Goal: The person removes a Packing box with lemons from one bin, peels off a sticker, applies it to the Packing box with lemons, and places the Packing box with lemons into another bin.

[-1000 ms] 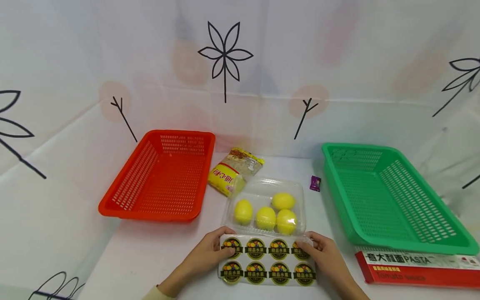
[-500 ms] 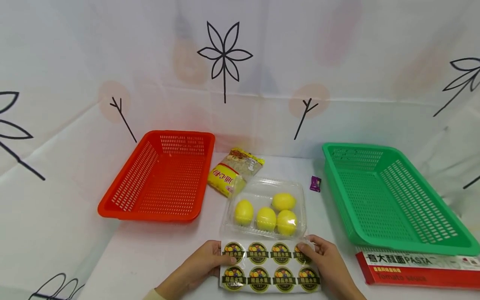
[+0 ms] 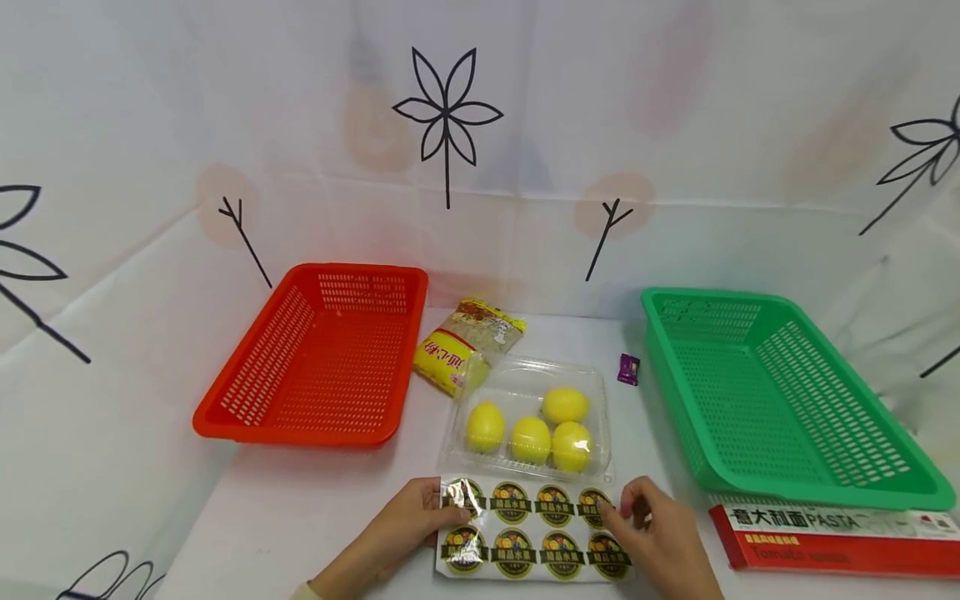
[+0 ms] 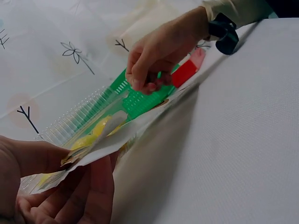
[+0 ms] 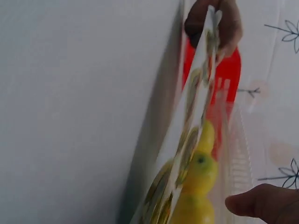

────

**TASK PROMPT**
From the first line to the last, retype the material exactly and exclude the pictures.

**WRITTEN ANSWER**
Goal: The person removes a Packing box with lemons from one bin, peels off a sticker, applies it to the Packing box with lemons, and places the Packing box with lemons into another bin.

[-1000 ms] 
[-500 ms] 
[+0 ms] 
[+0 ms] 
[+0 ms] 

The answer requires no further additions.